Irene Bignardi: C'est vrai que j'avais pris le cheval en course pour l'édition 2001! J'avais pu commencer la préparation en novembre 2000 seulement. Pour l'édition 2002, j'ai pu m'y atteler dès septembre 2001. Ces deux mois de différence m'ont donné davantage de tranquillité, sans doute, mais ils n'apaisent pas la vraie grande effervescence sur laquelle se joue un festival comme celui de Locarno: les programmes de la compétition et de la Piazza Grande restent des choix de dernière minute. Une telle organisation vous fait toujours aboutir à, comme on dit en italien, il collo di bottiglia, là où la bouteille se resserre.

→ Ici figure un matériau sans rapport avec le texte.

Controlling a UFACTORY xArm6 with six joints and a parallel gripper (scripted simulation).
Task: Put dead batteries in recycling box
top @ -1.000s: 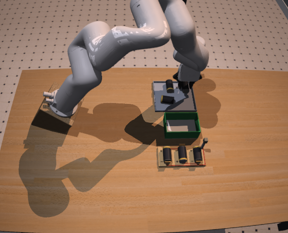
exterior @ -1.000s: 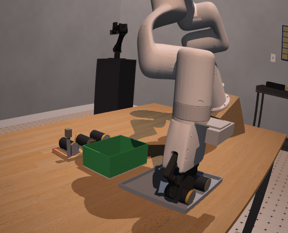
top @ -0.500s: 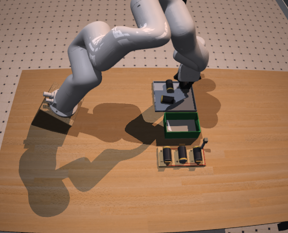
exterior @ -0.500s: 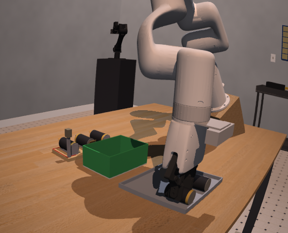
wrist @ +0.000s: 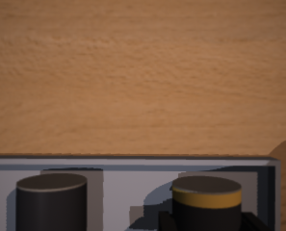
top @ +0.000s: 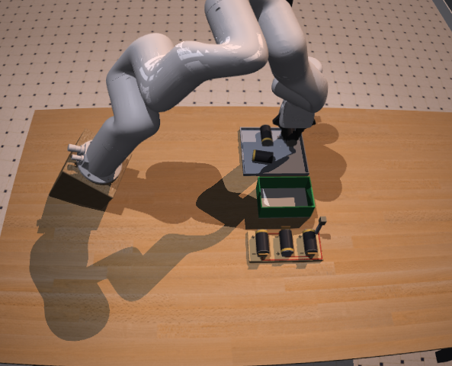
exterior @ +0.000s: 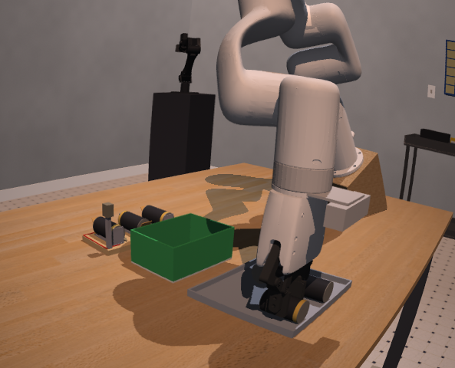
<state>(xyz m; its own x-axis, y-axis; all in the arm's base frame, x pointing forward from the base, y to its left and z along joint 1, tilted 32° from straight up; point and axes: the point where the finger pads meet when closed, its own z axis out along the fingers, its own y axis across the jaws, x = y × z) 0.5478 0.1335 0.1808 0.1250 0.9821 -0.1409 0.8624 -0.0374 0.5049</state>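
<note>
My gripper (top: 290, 136) (exterior: 285, 300) is down in the grey tray (top: 289, 163) (exterior: 219, 290) (wrist: 133, 162), shut on a black battery with a gold band (exterior: 301, 310) (wrist: 207, 199) that lies near the tray's far right corner. Two more black batteries lie loose in the tray: one (top: 266, 135) (exterior: 318, 289) (wrist: 51, 202) right beside the held one, the other (top: 263, 156) nearer the middle. The green recycling box (top: 285, 211) (exterior: 179, 253) stands upright and empty beside the tray. Three batteries (top: 262, 242) (top: 286, 241) (top: 309, 242) sit in the holder board (top: 253, 255) (exterior: 96, 239). The bulb (top: 322, 220) (exterior: 107, 208) looks grey.
The arm's base (top: 95, 165) stands on a wooden wedge at the table's left. The tray lies close to the table's edge (exterior: 377, 317). A black pedestal with a camera (exterior: 182, 130) stands behind the table.
</note>
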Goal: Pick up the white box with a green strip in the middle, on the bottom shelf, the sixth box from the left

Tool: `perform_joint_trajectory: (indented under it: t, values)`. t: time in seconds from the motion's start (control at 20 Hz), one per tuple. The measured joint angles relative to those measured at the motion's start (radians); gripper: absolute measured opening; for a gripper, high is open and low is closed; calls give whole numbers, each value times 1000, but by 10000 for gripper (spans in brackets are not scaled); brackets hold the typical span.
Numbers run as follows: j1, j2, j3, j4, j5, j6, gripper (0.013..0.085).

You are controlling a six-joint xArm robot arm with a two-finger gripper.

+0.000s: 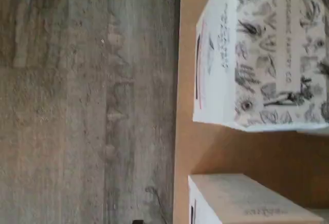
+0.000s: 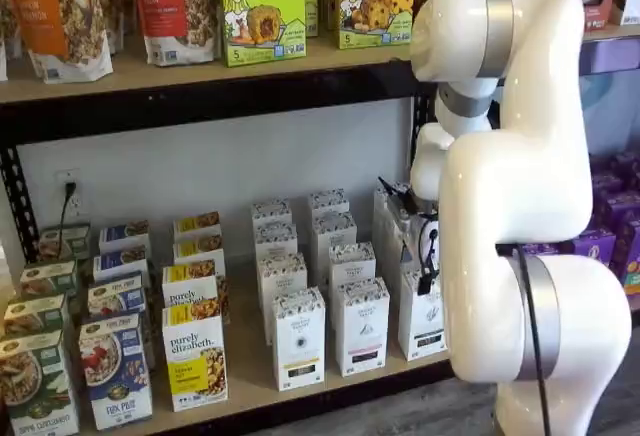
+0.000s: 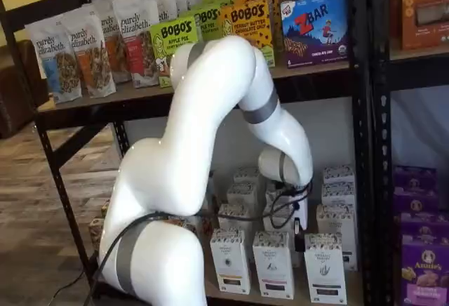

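Gripper [image 3: 298,239] | low over bottom shelf [image 3: 280,293], finger gap unreadable | white box [image 3: 325,267] upright at its 5 o'clock, just beside

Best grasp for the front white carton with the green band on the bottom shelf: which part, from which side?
Probably pinch the white box across its narrow width, on the side faces near the top, coming from the front and above. It stands upright at the front of the bottom shelf, with similar cartons behind it and only a slim gap to the next carton.
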Motion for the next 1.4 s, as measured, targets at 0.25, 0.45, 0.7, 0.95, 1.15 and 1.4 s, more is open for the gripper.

– Le goulot d'étranglement.

– Le goulot, oui. Il est toujours là. On ne peut rien y faire. Pour l'organisation du Festival de Locarno, il apparaît systématiquement à la fin du Festival de Cannes, en mai. Cette année, il fut même plus court et intense qu'en 2001, parce que Cannes avait été repoussé d'une semaine en raison des élections présidentielles françaises.

– Combien avez-vous vu de films pour la sélection finale?

– Environ 800. Une vraie folie. Pas tous jusqu'à la fin: je n'en aurais jamais eu le temps. Mais je les ai tous goûtés.

– En automne dernier, la Fédération des manifestations cinématographiques internationales a décidé de libérer Locarno de la contrainte qui l'obligeait à n'inviter en compétition que des premières, deuxièmes ou troisièmes œuvres. Le festival rejoint donc la catégorie prestigieuse des «Festivals non spécialisés avec concours», dits de «catégorie A», à laquelle appartiennent Cannes, Venise ou Berlin. Ce changement de statut a-t-il compliqué votre travail?

– La compétition 2002 a sans doute un autre visage que les années précédentes. Mais le changement est infime. J'aurais sans doute pu choisir les mêmes films, à une ou deux exceptions près, avec l'ancien règlement: il y a en effet douze premiers ou deuxièmes films sur vingt-deux en concours. Les dix autres sont, en majorité, des films de metteurs en scène connus, certes, mais presque expérimentaux: Alain Cavalier ou Gus Van Sant. Un changement de statut du festival ne nous empêche pas de rester fidèles à nous-mêmes. Nous avons donc décidé de continuer dans l'exploration et la recherche.

– De quelle manière?

– Nous avons laissé tomber des films qui n'étaient pas cohérents avec notre tradition. Quand vous choisissez douze premiers ou deuxièmes films, vous ne pouvez pas les opposer à des films classiques avec des vedettes internationales. Il y aurait déséquilibre. Pour les stars, nous avons la Piazza Grande. Pour la découverte, nous avons la compétition. Le vrai avantage du passage de Locarno dans les «Festivals généraux compétitifs», c'est de pouvoir obtenir l'aide de pays qui sont heureux d'envoyer un film dans un festival de catégorie A et qui en financent la venue. Mais vous verrez que ça ne change pas grand-chose. Il faut rappeler que la spécialité qui avait été attribuée à Locarno – celle d'avoir à mettre en concours des premières ou deuxièmes œuvres – était tout simplement la définition de ce que n'importe quel festival doit être: une recherche des nouveaux talents! Quel truisme! (Rires.)

– Peut-on savoir pourquoi vous vous décrivez, avec ironie, comme la littéraire de l'organisation?

– Parce que mes collaborateurs me passent toujours le micro dès qu'il faut parler d'autre chose que de cinéma. Au fond, ça fait partie de mon histoire personnelle: j'ai travaillé toute ma vie sur le cinéma et sur la littérature. C'est ma vie personnelle, en particulier, qui m'a permis d'être ouverte aux deux formes d'expression. Or le cinéma est souvent vécu par les passionnés avec une maniaquerie qui ne me convient pas. J'aime m'intéresser à tout ce qui nourrit le cinéma: la littérature, l'art en général, la politique, les psychoses, etc. Pour moi, le monde du cinéma est trop souvent autoréférentiel. Je me sens plus ouverte. Moins cinéphile et plus ouverte.

55e Festival international du film. Locarno. Jusqu'au 11 août. Rens.: 091/756 21 21. www.pardo.ch.